In a previous blogpost we explained how we reduced our observability bill using Quickwit thanks to its ability to store the logs and traces using object storage:

quickwit-architecture

We also said that we were using VictoriaMetrics in order to store our metrics but weren't satisfied by it lacks of object storage support.

We always wanted to store all our telemetry, including the metrics, on object storage but weren't convinced by Thanos or Mimir which still rely on Prometheus to work making them very slow.

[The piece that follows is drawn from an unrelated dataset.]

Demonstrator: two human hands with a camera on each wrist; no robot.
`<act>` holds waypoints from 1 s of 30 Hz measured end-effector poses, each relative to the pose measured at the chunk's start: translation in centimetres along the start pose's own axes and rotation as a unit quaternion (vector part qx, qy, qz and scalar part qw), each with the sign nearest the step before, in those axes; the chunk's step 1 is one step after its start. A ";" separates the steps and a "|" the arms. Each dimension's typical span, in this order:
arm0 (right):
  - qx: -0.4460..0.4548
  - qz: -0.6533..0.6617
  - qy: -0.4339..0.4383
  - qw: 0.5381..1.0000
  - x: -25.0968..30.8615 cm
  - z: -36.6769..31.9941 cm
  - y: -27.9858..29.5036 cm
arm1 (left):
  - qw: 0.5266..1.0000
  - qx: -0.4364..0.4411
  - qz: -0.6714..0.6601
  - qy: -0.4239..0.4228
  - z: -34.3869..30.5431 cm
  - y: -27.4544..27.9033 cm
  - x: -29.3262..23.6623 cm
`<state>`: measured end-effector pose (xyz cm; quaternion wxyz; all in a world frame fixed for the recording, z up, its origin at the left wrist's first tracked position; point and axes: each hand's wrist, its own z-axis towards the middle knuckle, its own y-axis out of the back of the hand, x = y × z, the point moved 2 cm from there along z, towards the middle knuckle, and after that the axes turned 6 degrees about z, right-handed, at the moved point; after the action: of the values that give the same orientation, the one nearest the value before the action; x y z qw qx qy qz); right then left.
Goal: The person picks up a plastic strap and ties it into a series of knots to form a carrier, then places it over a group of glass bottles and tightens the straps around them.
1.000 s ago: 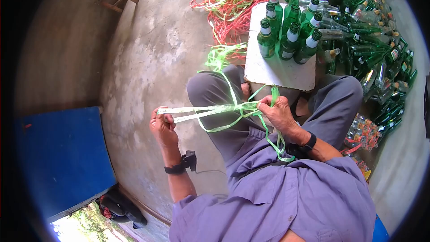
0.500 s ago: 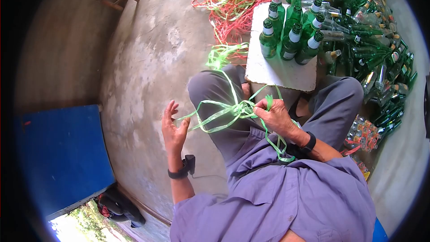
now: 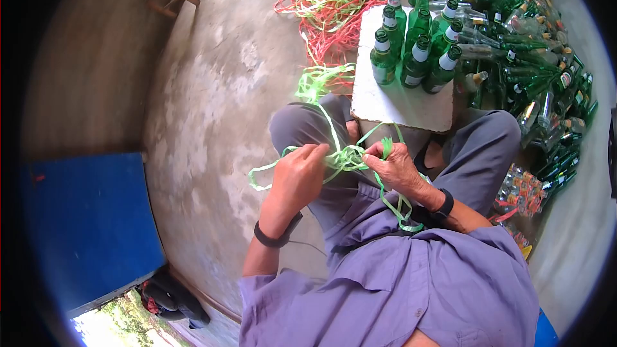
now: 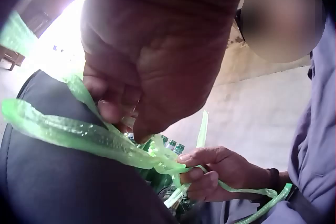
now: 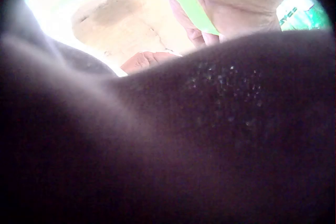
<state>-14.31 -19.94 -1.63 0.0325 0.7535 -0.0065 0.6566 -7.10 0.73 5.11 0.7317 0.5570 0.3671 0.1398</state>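
A green plastic strap, bunched into a loose knot with trailing loops, lies over the seated person's lap. Pinching it on the knot's right side is the right hand, a short tuft of strap sticking up above the fingers. The left hand has its curled fingertips at the knot's left side, and a loop hangs out beyond its back. In the left wrist view, thumb and fingers meet on the strap close to the right hand. Dark material hides most of the right wrist view; a green strip crosses a palm there.
Several green bottles stand on a white block before the knees. A heap of bottles lies along the right wall. Tangled red and green straps cover the floor ahead. A blue panel is at left.
The left hand let go of the stretched loops at the left, opened, then moved right to the knot and took the strap there. The right hand stays at the knot.
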 end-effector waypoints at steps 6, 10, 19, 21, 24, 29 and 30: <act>-0.009 0.017 0.006 1.000 -0.7 0.2 0.0 | 0.990 -0.050 -0.097 0.087 -0.7 1.0 0.9; 0.007 0.003 -0.019 1.000 -0.8 0.2 0.1 | 0.968 -0.093 -0.164 0.166 -1.9 2.4 1.7; -0.017 0.006 0.005 1.000 -0.9 0.0 0.3 | 0.824 -0.351 -0.288 0.340 -4.5 3.6 7.4; -0.025 0.019 -0.003 0.999 -1.0 -0.1 0.3 | 0.866 -0.310 -0.168 0.355 -6.0 3.0 8.0; -0.028 0.062 -0.044 0.997 -0.4 -0.3 0.3 | 0.905 -0.285 -0.137 0.284 -4.2 2.7 2.4; -0.028 0.093 -0.070 0.993 0.1 -0.4 0.4 | 0.987 -0.126 -0.073 0.070 -1.4 -0.8 -2.6; -0.029 0.106 -0.066 0.992 -0.1 -0.5 0.5 | 0.987 -0.127 -0.073 0.069 -1.3 -1.4 -3.1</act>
<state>-14.83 -20.38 -1.63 -0.0162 0.7891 -0.1071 0.6047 -10.38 -0.73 4.88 0.7775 0.4206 0.4356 0.1697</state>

The thing is for all of cwcloud's metrics, we're using the OpenMetrics format with a /v1/metrics endpoint like most of the modern observable applications following the state of art of observability.

Moreover, all of our relevant metrics are gauges and counter and our need is to set Grafana dashboards and alerts which looks like this:

grafana-trafic-light-dashboard

In fact, we discovered that it's perfectly perfectly feasible to setup the different threshold and do some Grafana visualizations based on simple aggregations (average, sum, min/max, percentiles) using the Quickwit's datasource:

grafana-trafic-light-visualization

However, if you're used to also search and filter metrics using PromQL in the metrics explorer, you'll have to adapt your habits to use lucene query instead:

grafana-quickwit-metrics-explorer

As you can see, it's not a big deal ;-p

That been said, in order to scrap and ingest the prometheus/openmetrics http endpoints, we choosed to use vector1 with this configuration:

sources:
prom_app_1:
type: "prometheus_scrape"
endpoints:
- "https://cloud-api.comwork.io/v1/metrics"

transforms:
remap_prom_app_1:
inputs: ["prom_app_1"]
type: "remap"
source: |
if is_null(.tags) {
.tags = {}
}

.tags.source = "prom_app_1"

sinks:
quickwit_app_1:
type: "http"
method: "post"
inputs: ["remap_prom_app_1"]
encoding:
codec: "json"
framing:
method: "newline_delimited"
uri: "http://quickwit-searcher.your_ns.svc.cluster.local:7280/api/v1/prom-metrics-v0.1/ingest"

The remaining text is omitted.